(Stored entries)
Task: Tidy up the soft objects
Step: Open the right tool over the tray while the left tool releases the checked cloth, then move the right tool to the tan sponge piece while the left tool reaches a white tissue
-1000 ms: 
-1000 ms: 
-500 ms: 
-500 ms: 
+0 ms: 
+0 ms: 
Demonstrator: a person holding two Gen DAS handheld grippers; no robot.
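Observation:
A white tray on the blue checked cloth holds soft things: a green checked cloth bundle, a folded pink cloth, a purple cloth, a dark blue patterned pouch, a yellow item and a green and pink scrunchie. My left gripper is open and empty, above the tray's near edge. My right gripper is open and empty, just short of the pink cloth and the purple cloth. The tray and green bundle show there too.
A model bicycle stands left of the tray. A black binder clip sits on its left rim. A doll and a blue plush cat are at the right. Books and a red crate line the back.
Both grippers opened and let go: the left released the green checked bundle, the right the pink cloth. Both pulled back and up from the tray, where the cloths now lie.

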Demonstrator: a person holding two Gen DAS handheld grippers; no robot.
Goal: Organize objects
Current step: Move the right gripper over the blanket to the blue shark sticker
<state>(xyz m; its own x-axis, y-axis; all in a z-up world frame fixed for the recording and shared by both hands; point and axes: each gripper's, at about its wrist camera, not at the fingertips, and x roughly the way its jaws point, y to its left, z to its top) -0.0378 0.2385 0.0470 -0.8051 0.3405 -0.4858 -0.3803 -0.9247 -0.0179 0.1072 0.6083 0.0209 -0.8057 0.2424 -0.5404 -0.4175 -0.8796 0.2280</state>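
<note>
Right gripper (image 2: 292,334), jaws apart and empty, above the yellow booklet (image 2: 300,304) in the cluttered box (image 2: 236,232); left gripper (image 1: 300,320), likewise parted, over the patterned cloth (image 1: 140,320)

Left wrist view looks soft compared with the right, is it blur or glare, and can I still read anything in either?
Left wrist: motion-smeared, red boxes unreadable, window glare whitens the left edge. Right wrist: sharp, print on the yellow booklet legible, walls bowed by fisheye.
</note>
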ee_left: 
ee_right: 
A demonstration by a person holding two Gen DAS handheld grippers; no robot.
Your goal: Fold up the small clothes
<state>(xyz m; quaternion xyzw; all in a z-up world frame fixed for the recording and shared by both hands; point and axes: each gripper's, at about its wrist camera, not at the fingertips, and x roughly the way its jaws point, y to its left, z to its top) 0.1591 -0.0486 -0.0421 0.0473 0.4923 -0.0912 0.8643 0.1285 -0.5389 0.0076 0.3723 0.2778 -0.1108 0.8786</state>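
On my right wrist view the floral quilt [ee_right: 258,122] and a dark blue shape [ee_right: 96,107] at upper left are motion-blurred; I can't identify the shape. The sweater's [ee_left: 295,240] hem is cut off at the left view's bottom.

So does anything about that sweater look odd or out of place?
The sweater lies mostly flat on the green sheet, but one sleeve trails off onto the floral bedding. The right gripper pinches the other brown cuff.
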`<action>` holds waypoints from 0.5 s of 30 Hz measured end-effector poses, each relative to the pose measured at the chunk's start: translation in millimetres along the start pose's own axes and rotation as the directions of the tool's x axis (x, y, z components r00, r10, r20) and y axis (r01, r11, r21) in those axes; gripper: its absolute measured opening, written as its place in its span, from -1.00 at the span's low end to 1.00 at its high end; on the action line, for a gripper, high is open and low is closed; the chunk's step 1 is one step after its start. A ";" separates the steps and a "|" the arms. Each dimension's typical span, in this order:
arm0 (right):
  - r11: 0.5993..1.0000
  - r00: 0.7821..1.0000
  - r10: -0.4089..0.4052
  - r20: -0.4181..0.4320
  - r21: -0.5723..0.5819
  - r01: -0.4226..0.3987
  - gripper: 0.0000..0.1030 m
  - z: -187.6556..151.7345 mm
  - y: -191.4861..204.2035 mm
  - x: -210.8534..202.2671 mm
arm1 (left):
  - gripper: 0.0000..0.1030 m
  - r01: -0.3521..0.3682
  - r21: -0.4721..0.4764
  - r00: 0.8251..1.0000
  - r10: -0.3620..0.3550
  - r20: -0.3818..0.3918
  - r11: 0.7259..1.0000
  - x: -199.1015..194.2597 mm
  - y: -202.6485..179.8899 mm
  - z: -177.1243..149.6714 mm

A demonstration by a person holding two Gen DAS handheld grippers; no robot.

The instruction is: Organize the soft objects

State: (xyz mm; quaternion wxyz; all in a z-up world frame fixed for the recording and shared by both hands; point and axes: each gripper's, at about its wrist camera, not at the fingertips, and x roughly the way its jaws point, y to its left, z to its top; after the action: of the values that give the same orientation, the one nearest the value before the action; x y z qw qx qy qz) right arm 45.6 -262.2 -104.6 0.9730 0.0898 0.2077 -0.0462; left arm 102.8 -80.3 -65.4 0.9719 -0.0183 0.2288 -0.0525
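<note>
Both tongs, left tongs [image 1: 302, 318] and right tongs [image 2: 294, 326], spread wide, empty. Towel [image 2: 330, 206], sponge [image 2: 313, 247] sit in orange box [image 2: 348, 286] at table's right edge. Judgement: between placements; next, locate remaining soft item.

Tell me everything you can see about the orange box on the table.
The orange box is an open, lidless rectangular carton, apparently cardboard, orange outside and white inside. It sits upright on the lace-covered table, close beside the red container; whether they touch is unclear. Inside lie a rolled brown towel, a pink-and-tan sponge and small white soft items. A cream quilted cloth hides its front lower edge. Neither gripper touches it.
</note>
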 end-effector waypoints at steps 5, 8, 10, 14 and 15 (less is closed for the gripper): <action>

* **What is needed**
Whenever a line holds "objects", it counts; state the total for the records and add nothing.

* **Response for this exercise**
3